» **Supplied information**:
⟨

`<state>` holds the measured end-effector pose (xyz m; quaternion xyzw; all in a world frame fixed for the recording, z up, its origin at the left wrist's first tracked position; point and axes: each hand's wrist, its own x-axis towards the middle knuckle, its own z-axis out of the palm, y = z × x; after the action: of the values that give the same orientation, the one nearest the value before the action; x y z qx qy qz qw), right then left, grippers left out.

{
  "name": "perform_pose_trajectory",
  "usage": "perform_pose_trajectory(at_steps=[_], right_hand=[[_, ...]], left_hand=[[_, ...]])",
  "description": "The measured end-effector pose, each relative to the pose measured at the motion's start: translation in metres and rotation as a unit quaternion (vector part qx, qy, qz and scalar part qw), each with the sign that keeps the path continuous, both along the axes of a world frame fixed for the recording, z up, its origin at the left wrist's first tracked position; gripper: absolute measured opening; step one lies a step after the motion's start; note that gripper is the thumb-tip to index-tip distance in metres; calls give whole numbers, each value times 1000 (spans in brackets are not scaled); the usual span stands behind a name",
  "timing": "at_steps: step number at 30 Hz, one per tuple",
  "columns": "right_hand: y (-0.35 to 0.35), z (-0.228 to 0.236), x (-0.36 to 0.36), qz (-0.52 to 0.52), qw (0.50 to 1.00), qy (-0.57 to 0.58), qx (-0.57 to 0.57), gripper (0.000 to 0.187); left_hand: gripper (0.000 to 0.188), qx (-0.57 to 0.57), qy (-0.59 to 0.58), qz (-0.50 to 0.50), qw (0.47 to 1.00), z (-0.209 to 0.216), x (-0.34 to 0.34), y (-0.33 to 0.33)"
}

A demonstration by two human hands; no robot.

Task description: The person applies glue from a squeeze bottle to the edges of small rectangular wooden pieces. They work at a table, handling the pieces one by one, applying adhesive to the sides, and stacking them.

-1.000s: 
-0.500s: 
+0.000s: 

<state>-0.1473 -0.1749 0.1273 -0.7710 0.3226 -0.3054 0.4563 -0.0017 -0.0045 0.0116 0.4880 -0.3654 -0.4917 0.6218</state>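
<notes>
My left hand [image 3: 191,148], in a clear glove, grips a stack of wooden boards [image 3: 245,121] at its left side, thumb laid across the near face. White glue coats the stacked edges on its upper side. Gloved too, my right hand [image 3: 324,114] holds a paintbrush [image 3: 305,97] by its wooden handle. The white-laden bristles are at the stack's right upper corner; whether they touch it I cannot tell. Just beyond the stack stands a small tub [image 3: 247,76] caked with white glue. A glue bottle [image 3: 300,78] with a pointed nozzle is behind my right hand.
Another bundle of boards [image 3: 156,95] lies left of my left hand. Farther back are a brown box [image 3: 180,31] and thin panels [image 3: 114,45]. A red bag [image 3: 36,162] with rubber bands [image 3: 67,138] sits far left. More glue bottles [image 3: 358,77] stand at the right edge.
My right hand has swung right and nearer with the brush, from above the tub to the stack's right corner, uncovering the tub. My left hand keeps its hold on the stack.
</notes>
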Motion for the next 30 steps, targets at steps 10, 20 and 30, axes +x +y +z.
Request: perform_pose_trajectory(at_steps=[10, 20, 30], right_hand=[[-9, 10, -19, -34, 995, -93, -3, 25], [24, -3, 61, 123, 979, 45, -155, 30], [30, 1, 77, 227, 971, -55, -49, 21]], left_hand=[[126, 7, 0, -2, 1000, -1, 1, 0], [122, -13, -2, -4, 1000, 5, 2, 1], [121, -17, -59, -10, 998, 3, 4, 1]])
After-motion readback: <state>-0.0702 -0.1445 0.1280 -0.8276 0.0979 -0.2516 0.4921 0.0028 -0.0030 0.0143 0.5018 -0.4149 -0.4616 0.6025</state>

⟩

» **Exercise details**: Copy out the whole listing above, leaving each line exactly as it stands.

» **Solution to the exercise**:
`<state>` holds the measured end-effector pose (xyz m; quaternion xyzw; all in a world frame fixed for the recording, z up, its origin at the left wrist's first tracked position; point and axes: each hand's wrist, its own x-axis towards the middle knuckle, its own z-axis out of the palm, y = z × x; after the action: of the values that give the same orientation, the one nearest the value before the action; x y z qx qy qz qw), right then left, grippers left out.

{
  "name": "perform_pose_trajectory",
  "usage": "perform_pose_trajectory(at_steps=[_], right_hand=[[_, ...]], left_hand=[[_, ...]])",
  "description": "The measured end-effector pose, each relative to the pose measured at the motion's start: translation in metres and rotation as a unit quaternion (vector part qx, qy, qz and scalar part qw), each with the sign that keeps the path continuous, both along the axes of a world frame fixed for the recording, z up, its origin at the left wrist's first tracked position; gripper: absolute measured opening; step one lies a step after the motion's start; note that gripper is the thumb-tip to index-tip distance in metres; calls give whole numbers, each value times 1000 (spans in brackets are not scaled); the usual span stands behind a name",
  "timing": "at_steps: step number at 30 Hz, one per tuple",
  "columns": "right_hand: y (-0.35 to 0.35), z (-0.228 to 0.236), x (-0.36 to 0.36), qz (-0.52 to 0.52), qw (0.50 to 1.00), qy (-0.57 to 0.58), qx (-0.57 to 0.57), gripper (0.000 to 0.187); left_hand: gripper (0.000 to 0.188), qx (-0.57 to 0.57), qy (-0.59 to 0.58), qz (-0.50 to 0.50), qw (0.47 to 1.00), z (-0.209 to 0.216), x (-0.34 to 0.34), y (-0.33 to 0.33)"
}

A demonstration by two human hands; no robot.

Task description: The person applies glue from a squeeze bottle to the edges of small rectangular wooden pieces. They work at a table, handling the pieces one by one, applying adhesive to the sides, and stacking them.

-1.000s: 
-0.500s: 
+0.000s: 

<state>-0.1473 -0.1749 0.1273 -0.7710 0.3226 -0.3054 0.4563 -0.0017 -0.0045 0.0116 0.4880 -0.3654 -0.4917 0.6218</state>
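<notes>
My left hand [image 3: 191,148], in a clear glove, grips a stack of wooden boards [image 3: 245,121] at its left side, thumb laid across the near face. White glue coats the stacked edges on its upper side. Gloved too, my right hand [image 3: 324,114] holds a paintbrush [image 3: 305,97] by its wooden handle. The white-laden bristles are at the stack's right upper corner; whether they touch it I cannot tell. Just beyond the stack stands a small tub [image 3: 247,76] caked with white glue. A glue bottle [image 3: 300,78] with a pointed nozzle is behind my right hand.
Another bundle of boards [image 3: 156,95] lies left of my left hand. Farther back are a brown box [image 3: 180,31] and thin panels [image 3: 114,45]. A red bag [image 3: 36,162] with rubber bands [image 3: 67,138] sits far left. More glue bottles [image 3: 358,77] stand at the right edge.
My right hand has swung right and nearer with the brush, from above the tub to the stack's right corner, uncovering the tub. My left hand keeps its hold on the stack.
</notes>
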Motion for the next 30 steps, targets at steps 10, 20 and 30, axes +x +y +z.
Request: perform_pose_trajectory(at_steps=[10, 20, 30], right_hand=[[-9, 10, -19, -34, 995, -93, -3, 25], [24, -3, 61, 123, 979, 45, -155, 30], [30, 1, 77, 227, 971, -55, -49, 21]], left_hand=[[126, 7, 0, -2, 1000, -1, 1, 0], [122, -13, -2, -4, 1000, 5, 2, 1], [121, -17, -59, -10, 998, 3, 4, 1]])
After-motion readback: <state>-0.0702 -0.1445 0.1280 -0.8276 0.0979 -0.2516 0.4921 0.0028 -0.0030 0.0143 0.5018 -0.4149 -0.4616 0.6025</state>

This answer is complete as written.